The Taliban announced the resumption on Sunday of the issuance of passports in Kabul, offering hope of being able to leave their country soon to many Afghans feeling threatened by the Islamists or wanting to flee the economic crisis.
This threatens to turn into a major humanitarian crisis, against the backdrop of a halt in international aid since the Taliban came to power.
“Passport issuance will begin tomorrow in three regions, including Kabul,” Alam Gul Haqqani, head of the Afghan passport service, told reporters on Saturday.
Closed since the Taliban took power in mid-August, the service reopened briefly in October but the influx of requests had caused technical problems, forcing the Taliban to halt deliveries after a few days.

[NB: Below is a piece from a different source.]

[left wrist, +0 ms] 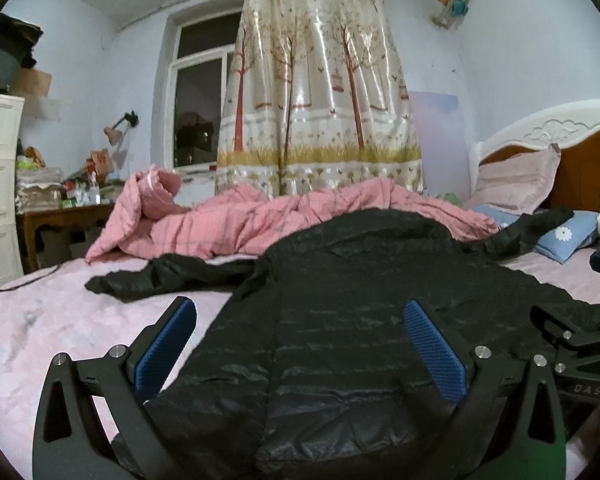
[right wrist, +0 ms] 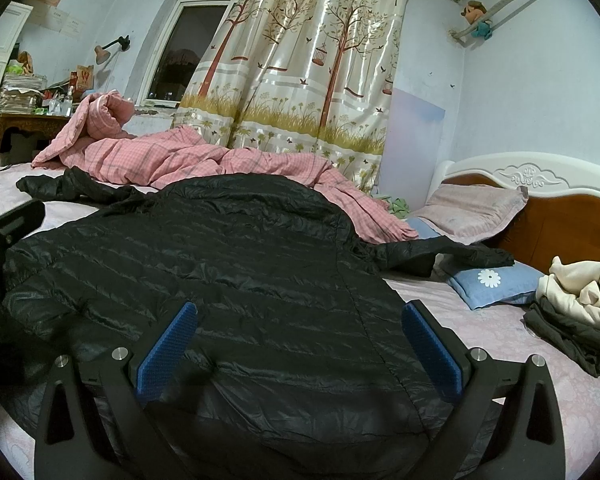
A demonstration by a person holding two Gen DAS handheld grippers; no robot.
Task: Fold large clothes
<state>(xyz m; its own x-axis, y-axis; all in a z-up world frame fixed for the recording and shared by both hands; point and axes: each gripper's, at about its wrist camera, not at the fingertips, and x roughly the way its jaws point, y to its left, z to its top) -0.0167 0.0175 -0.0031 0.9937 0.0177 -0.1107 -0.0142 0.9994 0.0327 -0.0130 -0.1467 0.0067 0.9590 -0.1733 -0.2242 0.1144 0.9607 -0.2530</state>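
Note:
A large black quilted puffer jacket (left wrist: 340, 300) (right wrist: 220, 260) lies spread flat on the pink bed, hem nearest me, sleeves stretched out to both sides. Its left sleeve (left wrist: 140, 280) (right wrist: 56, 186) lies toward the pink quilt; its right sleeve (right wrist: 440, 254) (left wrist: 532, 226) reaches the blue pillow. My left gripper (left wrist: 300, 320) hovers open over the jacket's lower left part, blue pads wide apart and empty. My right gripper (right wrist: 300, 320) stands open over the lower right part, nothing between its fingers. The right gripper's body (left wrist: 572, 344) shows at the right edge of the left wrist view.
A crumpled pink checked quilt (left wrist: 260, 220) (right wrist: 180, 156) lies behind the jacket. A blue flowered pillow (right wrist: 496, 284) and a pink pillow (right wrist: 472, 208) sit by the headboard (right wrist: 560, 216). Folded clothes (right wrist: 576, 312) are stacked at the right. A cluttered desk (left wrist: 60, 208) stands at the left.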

“All the technical problems are solved, the biometric devices are repaired,” assured Alam Gul Haqqani on Saturday, adding that the passports would initially be issued to those who have already filed an application.
The new requests will be accepted from January 10, he said.
Many Afghans who wanted to go to neighboring Pakistan for medical treatment were also stranded without valid passports. “My mother has health problems and we needed to go to Pakistan for a long time but we couldn’t do it,” Jamshid told Agence France-Presse who, like many Afghans, does not use Last name.
” We are happy […] to be able to receive our passports and go to Pakistan, ”he added.
Call for return
The resumption of the issuance of passports is a test of the goodwill of the Taliban, who have made a commitment to the international community to let their compatriots who have valid visas and wish to leave.
These are particularly numerous as Afghanistan is, according to the UN, facing “one of the worst humanitarian disasters in the world”, which is expected to worsen with the onset of winter. The UN’s World Food Program (WFP) has warned of an upcoming “avalanche of famine”.
The Taliban are calling for a thaw of funds to revive the economy and fight the famine which, in Kabul, is pushing many people to sell their goods for food.
On Saturday, the Taliban government’s Deputy Foreign Minister, Sher Mohammad Abbas Stanekzai, again called on the United Nations to “put pressure” on the United States to release the $ 9.5 billion (8 billion euros) of Afghan Central Bank reserves that they froze.
He also called on Afghans living abroad to return to their country now that the war is over there.
“We invite and encourage everyone to come back to Afghanistan, even our political opponents,” he said during a ceremony in Kabul on the occasion of “International Migrants Day”.
Khalil Haqqani, the Afghan Ministry of Refugees present at the same event, for his part considered that international humanitarian organizations should help the return of refugees.
“The Afghan refugees abroad in camps are in a very bad situation, they have to come back to Afghanistan and work here,” said Haqqani, a prominent leader of the eponymous network, a group that Washington calls terrorist and accused of being behind the deadliest attacks in Afghanistan in recent years.
No country has yet recognized the government put in place by the Islamists who seized power in mid-August in Afghanistan, in full withdrawal of the American forces who had fought them for twenty years.
International flights, mainly to Dubai and Abu Dhabi, resumed in September at Kabul airport, besieged at the end of August by thousands of Afghans wanting to leave the country.